Frequently asked questions

What does it actually mean for a population to be 'in Hardy-Weinberg equilibrium'?

It means allele frequencies are not changing across generations, and observed genotype frequencies match the expected p², 2pq, q² proportions calculated from those allele frequencies. In practice, researchers calculate expected genotype counts from observed allele frequencies and compare them to observed counts using a chi-square test. A non-significant result is consistent with equilibrium; a significant result indicates at least one of the five conditions is being violated.

If p = 0.7, what are the genotype frequencies under Hardy-Weinberg?

With pFreq = 0.7 and q = 0.3: AA = p² = 0.49, Aa = 2pq = 2(0.7)(0.3) = 0.42, aa = q² = 0.09. Check: 0.49 + 0.42 + 0.09 = 1.00. In a population of 1,000, that predicts 490 AA individuals, 420 Aa carriers, and 90 aa individuals.

How does AP standard 7.A.1 use the Hardy-Weinberg equation?

AP standard 7.A.1 requires students to apply the Hardy-Weinberg equation to calculate allele and genotype frequencies and to determine whether a population is evolving. A classic AP Free Response scenario gives students the frequency of one phenotype class (e.g., 9% show the recessive trait), asks them to solve for q, then p, then 2pq, and finally to state which evolutionary force might explain an observed deviation. In this simulator, compare the HW Equilibrium preset with selectionCoeff, mutationRate, migrationRate, or low popSize cases to practice that reasoning.

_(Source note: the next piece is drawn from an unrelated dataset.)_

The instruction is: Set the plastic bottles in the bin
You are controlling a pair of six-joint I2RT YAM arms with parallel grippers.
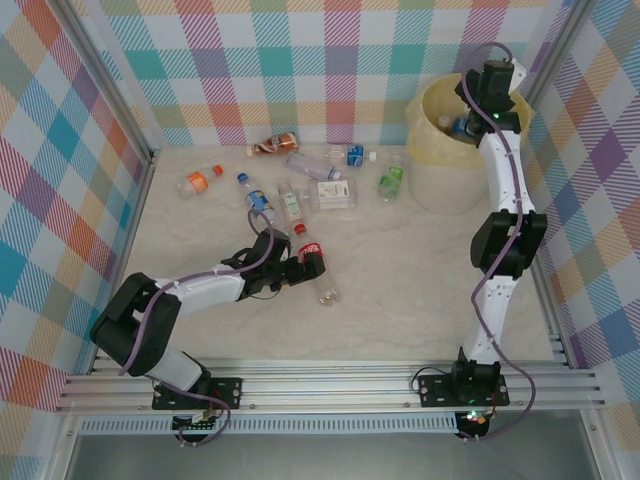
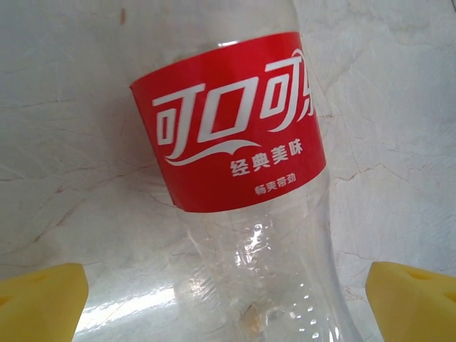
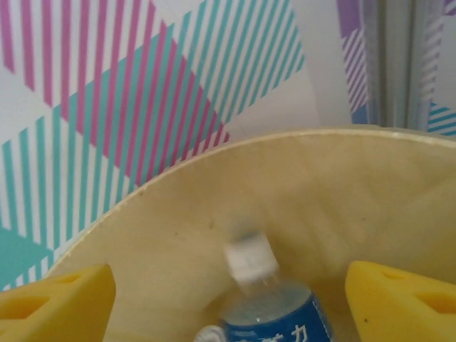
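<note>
The bin (image 1: 432, 160) is a round, pale cream bucket with smooth walls and a thin yellowish liner (image 1: 428, 139) folded over its rim. It stands at about 1 o'clock on the marbled beige tabletop (image 1: 400, 270), close to the chequered wall (image 1: 300, 60).

The right end effector (image 1: 470, 124) hangs over the bin's mouth. From the right wrist, its yellow pads (image 3: 53, 299) stand well apart at 8 and 4 o'clock. Between and beyond them a clear blue-labelled bottle (image 3: 274, 317) with a pale, blurred cap lies inside the bin, touching neither pad.

The left end effector (image 1: 306, 268) sits low near the tabletop's centre, over a red-labelled bottle (image 1: 309, 247) lying on its side with its red cap toward 12 o'clock. From the left wrist, this bottle (image 2: 228, 121) is clear, ribbed and dimpled plastic with a glossy red wrap bearing white lettering. The blocky yellow pads (image 2: 43, 299) flank its lower body at 8 and 4 o'clock, spread wide, with a gap showing on each side.

Other bottles (image 1: 291, 205) lie scattered at 11 to 12 o'clock from that end effector: orange-capped (image 1: 200, 181), brown-labelled (image 1: 275, 144) and green-labelled (image 1: 391, 181).
</note>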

Why does selection against a recessive allele slow down as the allele becomes rare?

When q is small, nearly all copies of the recessive allele are carried in heterozygotes (Aa), not in the homozygotes (aa) that selection can actually see. The fraction of 'a' alleles exposed to selection (those sitting in aa homozygotes) is 2q² / (2pq + 2q²) = q / (p + q) ≈ q when q is small. The remaining fraction p ≈ 1 is hidden in heterozygotes. As q approaches zero, almost none of the remaining 'a' alleles are in aa individuals, so selectionCoeff has less visible variation to act on.

What is the difference between allele frequency and phenotype frequency?

Allele frequency is the proportion of a specific allele among all allele copies in a gene pool (p for A, q for a). Phenotype frequency is the proportion of individuals showing a given trait — which depends on dominance. A recessive phenotype frequency equals q², not q. If the recessive allele has q = 0.01, the recessive phenotype frequency is q² = 0.0001 (0.01% of the population), while p² + 2pq = 0.9999 of the population shows the dominant phenotype — even though the recessive allele still makes up 1% of the gene pool.